Tutorials
python

Python Iterator Tutorial

Learn all about the Python iterator, how they differ from iterables and generators, and how to build one yourself with __iter__, __next__ and itertools.

Iterators are the omnipresent spirits of Python. They are everywhere and you must have come across them in some program or another. Iterators are objects that allow you to traverse through all the elements of a collection, regardless of its specific implementation.

That means that, if you have ever used loops to iterate or run through the values in a container, you have used an iterator.

In this post, you will learn more about Python iterators. More specifically, you will

  • First you'll see Iterators in detail to really understand what they are about and when you should use them.
  • Then, you will see what Iterables are, since there is an important difference between the two!
  • Next, you'll learn about Containers and how they use the concept of iterators.
  • You will then see the Itertools Module in action.
  • Finally, you will see Generators and learn about generator expressions, which is basically generator comprehension.

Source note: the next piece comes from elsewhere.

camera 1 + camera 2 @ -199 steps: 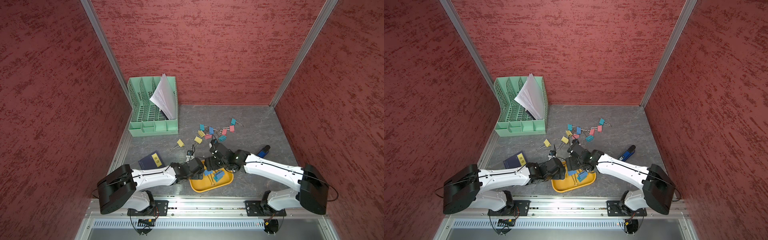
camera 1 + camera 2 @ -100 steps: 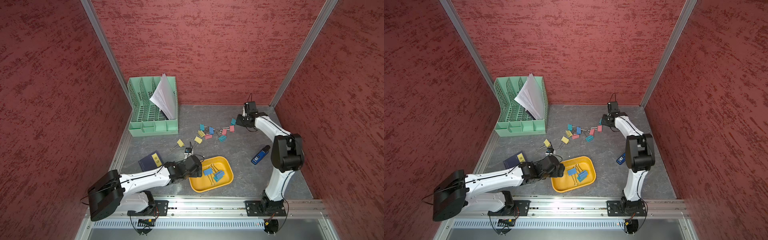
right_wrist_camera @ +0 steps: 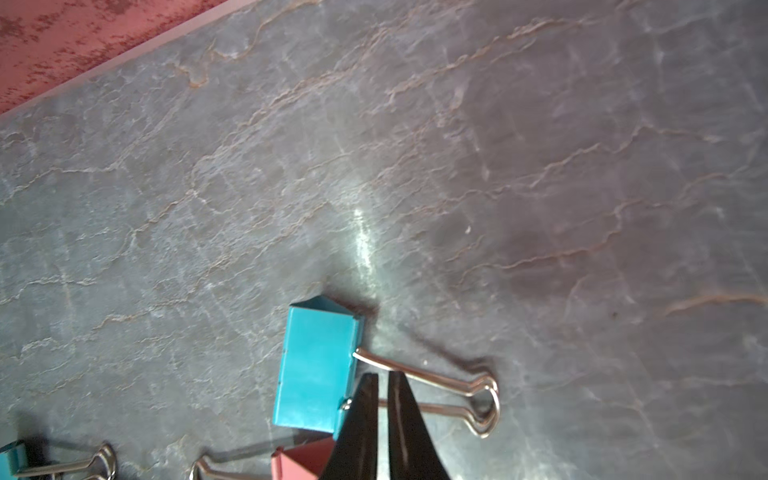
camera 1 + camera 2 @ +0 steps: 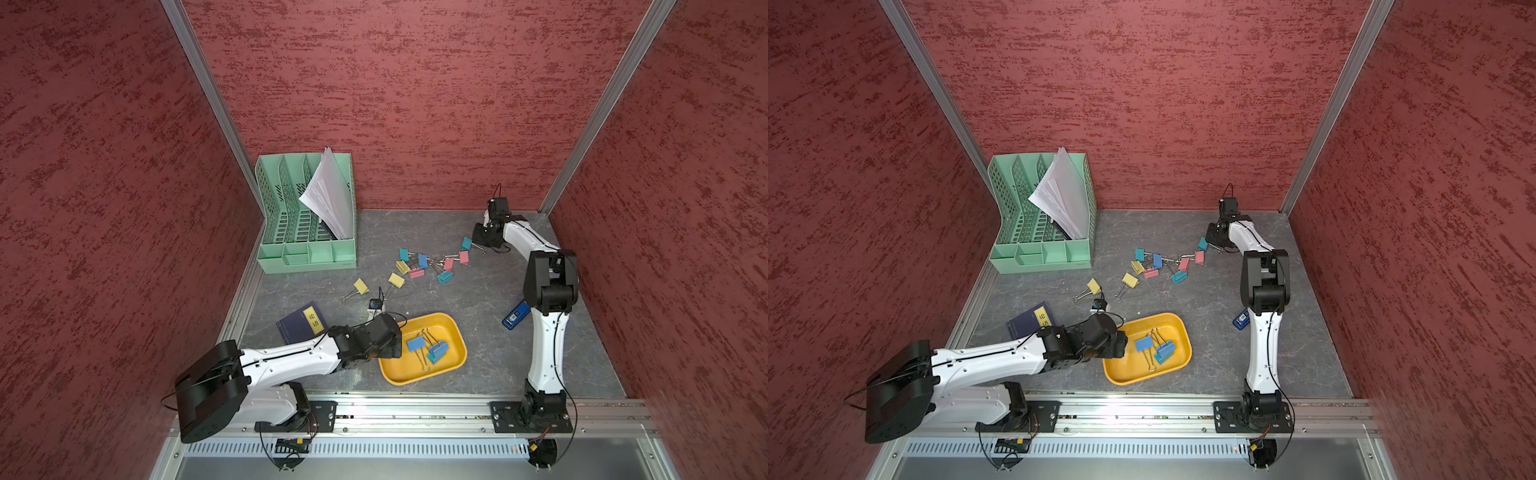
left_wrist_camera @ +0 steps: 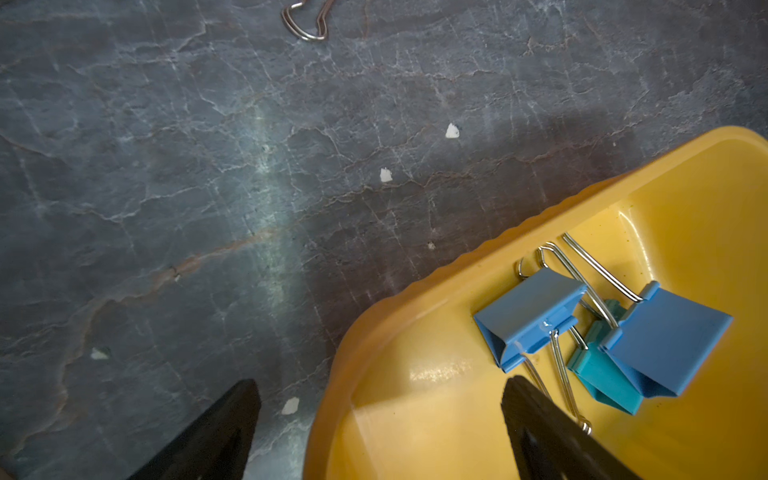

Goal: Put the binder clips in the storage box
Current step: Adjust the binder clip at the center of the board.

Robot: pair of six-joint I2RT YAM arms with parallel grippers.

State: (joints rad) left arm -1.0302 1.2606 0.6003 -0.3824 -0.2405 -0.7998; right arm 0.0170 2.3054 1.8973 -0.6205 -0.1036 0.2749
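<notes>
The yellow storage box [image 4: 415, 380] [image 4: 1142, 380] sits near the front with two blue binder clips [image 5: 532, 316] [image 5: 665, 336] and a teal one [image 5: 598, 374] inside. My left gripper [image 4: 394, 352] [image 5: 380, 384] is open and straddles the box's near corner, holding nothing. Several loose clips [image 4: 415, 266] lie mid-table, and two yellow ones [image 4: 360, 286] [image 4: 397, 280] lie nearer the box. At the far right my right gripper [image 4: 478, 241] [image 3: 383, 376] is shut to a thin slit on the wire handle of a teal clip [image 3: 316, 365] [image 4: 1202, 243], which rests on the table.
A mint green file organizer [image 4: 307, 249] holding papers [image 4: 328, 195] stands at the back left. A dark blue book [image 4: 301, 326] lies left of the box, and a blue stapler [image 4: 515, 315] lies beside the right arm. A pink clip [image 3: 303, 461] lies next to the teal one. Red walls enclose the table.
A second ago both grippers were over the box. The right arm has since swung to the far right clips and shut there. The left gripper has drawn back to the box's corner.
</notes>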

Be sure to check out DataCamp's two-part Python Data Science ToolBox course. The second part will work you through iterators, loops and list comprehension. It is followed by a case study in which you will apply all of the techniques you learned in the course: part 1 and part 2 combined.

Now, let's dive into iterators.....

Iterators

An iterator is an object that implements the iterator protocol (don't panic!). An iterator protocol is nothing but a specific class in Python which further has the __next()__ method. Which means every time you ask for the next value, an iterator knows how to compute it. It keeps information about the current state of the iterable it is working on. The iterator calls the next value when you call next() on it. Any object that has a __next__() method is therefore an iterator.

Iterators help to produce cleaner looking code because they allows us to work with infinite sequences without having to reallocate resources for every possible sequence, thus also saving resource space. Python has several built-in objects, which implement the iterator protocol and you must have seen some of these before: lists, tuples, strings, dictionaries and even files. There are also many iterators in Python, all of the itertools functions return iterators. You will see what itertools are later on in this tutorial.

Iterables

An iterable is any object, not necessarily a data structure that can return an iterator. Its main purpose is to return all of its elements. Iterables can represent finite as well as infinite source of data. An iterable will directly or indirectly define two methods: the __iter__() method, which must return the iterator object and the __next()__ method with the help of the iterator it calls.

Note: Often the iterable classes will implement both __iter__() and __next__() in the same class, and have __iter__() return self, which makes the _iterable_ class both an iterable and its own iterator. It's perfectly fine to return a different object as the iterator, though.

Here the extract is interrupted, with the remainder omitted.